The task
An exact restatement of the data is required, with the images omitted.
-------- Data excerpt
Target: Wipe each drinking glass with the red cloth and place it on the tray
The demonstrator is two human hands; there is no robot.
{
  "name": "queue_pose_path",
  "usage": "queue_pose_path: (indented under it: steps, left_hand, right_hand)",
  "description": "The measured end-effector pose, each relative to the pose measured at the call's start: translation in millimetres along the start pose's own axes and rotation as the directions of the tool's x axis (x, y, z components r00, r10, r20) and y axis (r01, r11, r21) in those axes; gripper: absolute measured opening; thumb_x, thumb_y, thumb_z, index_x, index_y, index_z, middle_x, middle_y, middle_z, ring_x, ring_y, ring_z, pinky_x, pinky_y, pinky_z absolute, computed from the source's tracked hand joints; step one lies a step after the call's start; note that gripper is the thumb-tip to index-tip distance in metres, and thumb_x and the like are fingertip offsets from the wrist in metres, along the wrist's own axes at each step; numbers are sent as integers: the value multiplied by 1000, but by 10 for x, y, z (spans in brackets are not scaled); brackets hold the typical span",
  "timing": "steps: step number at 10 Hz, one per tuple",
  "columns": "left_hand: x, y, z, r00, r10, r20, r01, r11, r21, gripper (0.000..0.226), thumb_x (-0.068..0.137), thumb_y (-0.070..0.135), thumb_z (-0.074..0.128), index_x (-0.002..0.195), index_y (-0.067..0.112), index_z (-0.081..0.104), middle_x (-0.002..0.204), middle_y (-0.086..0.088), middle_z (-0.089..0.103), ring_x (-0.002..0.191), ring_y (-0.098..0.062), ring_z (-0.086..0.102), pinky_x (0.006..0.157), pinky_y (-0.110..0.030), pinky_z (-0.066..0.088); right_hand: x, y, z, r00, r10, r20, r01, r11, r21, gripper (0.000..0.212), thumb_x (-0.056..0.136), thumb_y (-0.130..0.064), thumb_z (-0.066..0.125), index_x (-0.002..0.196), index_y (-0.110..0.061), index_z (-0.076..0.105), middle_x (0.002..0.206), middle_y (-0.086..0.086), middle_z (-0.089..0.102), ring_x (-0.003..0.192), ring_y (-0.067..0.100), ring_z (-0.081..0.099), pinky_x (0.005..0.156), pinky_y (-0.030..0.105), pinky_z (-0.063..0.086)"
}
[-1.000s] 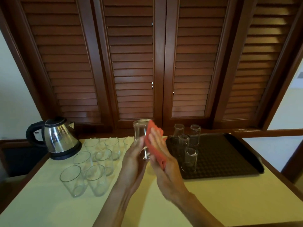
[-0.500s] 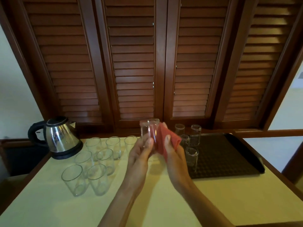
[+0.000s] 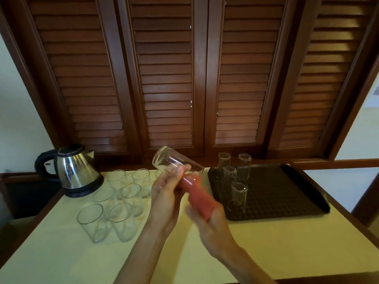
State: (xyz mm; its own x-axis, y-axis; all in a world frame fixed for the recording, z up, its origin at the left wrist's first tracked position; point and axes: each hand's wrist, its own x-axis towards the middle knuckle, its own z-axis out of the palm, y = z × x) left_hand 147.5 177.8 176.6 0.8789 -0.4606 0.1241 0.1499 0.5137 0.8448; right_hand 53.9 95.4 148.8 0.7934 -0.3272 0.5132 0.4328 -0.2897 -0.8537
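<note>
your left hand [image 3: 166,193] grips the drinking glass [image 3: 174,163] with the thumb laid along its side, holding it tilted nearly flat above the table, its base toward the upper left and its mouth toward the tray. your right hand [image 3: 207,220] is wrapped around the red cloth [image 3: 196,195], which reaches up to the mouth of the glass (the hand and cloth are blurred, so how far the cloth goes inside you cannot tell). the dark tray [image 3: 287,193] lies on the right of the pale table [image 3: 266,242], with four wiped glasses [image 3: 239,196] standing upside down on its left part. on the table to the left stand the waiting glasses [image 3: 121,220], mouths up, in a close cluster. a steel kettle [image 3: 75,171] sits at the far left corner, just beside them. brown louvred shutters [image 3: 168,78] fill the wall behind.
</note>
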Motion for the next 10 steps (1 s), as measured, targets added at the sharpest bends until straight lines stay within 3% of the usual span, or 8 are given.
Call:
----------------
Response for this exercise
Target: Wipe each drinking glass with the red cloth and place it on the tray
The demonstrator is two human hands; there is no robot.
{
  "name": "queue_pose_path",
  "usage": "queue_pose_path: (indented under it: steps, left_hand, right_hand)",
  "description": "The measured end-effector pose, each relative to the pose measured at the call's start: translation in millimetres along the start pose's own axes and rotation as the directions of the tool's x axis (x, y, z components r00, r10, r20) and y axis (r01, r11, r21) in those axes; gripper: absolute measured opening; thumb_x, thumb_y, thumb_z, index_x, index_y, index_z, middle_x, middle_y, middle_z, ring_x, ring_y, ring_z, pinky_x, pinky_y, pinky_z absolute, computed from the source's tracked hand joints; step one lies a step after the call's start; note that gripper is the thumb-tip to index-tip distance in metres, and thumb_x and the like are fingertip offsets from the wrist in metres, along the wrist's own axes at each step; numbers are sent as integers: the value multiplied by 1000, but by 10 for x, y, z (spans in brackets are not scaled); brackets hold the typical span",
  "timing": "steps: step number at 10 Hz, one per tuple",
  "columns": "left_hand: x, y, z, r00, r10, r20, r01, r11, r21, gripper (0.000..0.226), thumb_x (-0.068..0.137), thumb_y (-0.070..0.135), thumb_z (-0.074..0.128), index_x (-0.002..0.195), index_y (-0.067..0.112), index_z (-0.081..0.104), middle_x (-0.002..0.204), middle_y (-0.086..0.088), middle_z (-0.089..0.103), ring_x (-0.002..0.191), ring_y (-0.098..0.062), ring_z (-0.086..0.102), pinky_x (0.006..0.157), pinky_y (-0.110..0.030), pinky_z (-0.066..0.088); right_hand: x, y, z, r00, r10, r20, r01, r11, r21, gripper (0.000..0.212), thumb_x (-0.056..0.136), thumb_y (-0.130..0.064), thumb_z (-0.066..0.125), index_x (-0.002..0.196), index_y (-0.110..0.061), index_z (-0.076..0.105), middle_x (0.002..0.206), middle_y (-0.086..0.086), middle_z (-0.089..0.102), ring_x (-0.003..0.192), ring_y (-0.067..0.100), ring_z (-0.081..0.099), pinky_x (0.005..0.156), pinky_y (-0.030..0.105), pinky_z (-0.063..0.086)"
}
[-1.000s] 
[-0.500s] 
[+0.000s] 
State: (xyz mm; its own x-axis, y-axis; all in a world frame fixed for the recording, z up, its origin at the left wrist's first tracked position; point and axes: each hand's wrist, its own x-axis towards the middle knuckle, its own z-axis out of the palm, y = z × x) left_hand 147.5 177.8 176.6 0.8789 -0.4606 0.1241 0.1499 0.5137 0.8448; right_hand 53.9 95.4 148.8 0.7934 -0.3272 0.5132 0.4328 -0.2897 -0.8537
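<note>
your left hand [image 3: 166,193] grips the drinking glass [image 3: 174,163] with the thumb laid along its side, holding it tilted nearly flat above the table, its base toward the upper left and its mouth toward the tray. your right hand [image 3: 207,220] is wrapped around the red cloth [image 3: 196,195], which reaches up to the mouth of the glass (the hand and cloth are blurred, so how far the cloth goes inside you cannot tell). the dark tray [image 3: 287,193] lies on the right of the pale table [image 3: 266,242], with four wiped glasses [image 3: 239,196] standing upside down on its left part. on the table to the left stand the waiting glasses [image 3: 121,220], mouths up, in a close cluster. a steel kettle [image 3: 75,171] sits at the far left corner, just beside them. brown louvred shutters [image 3: 168,78] fill the wall behind.
</note>
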Motion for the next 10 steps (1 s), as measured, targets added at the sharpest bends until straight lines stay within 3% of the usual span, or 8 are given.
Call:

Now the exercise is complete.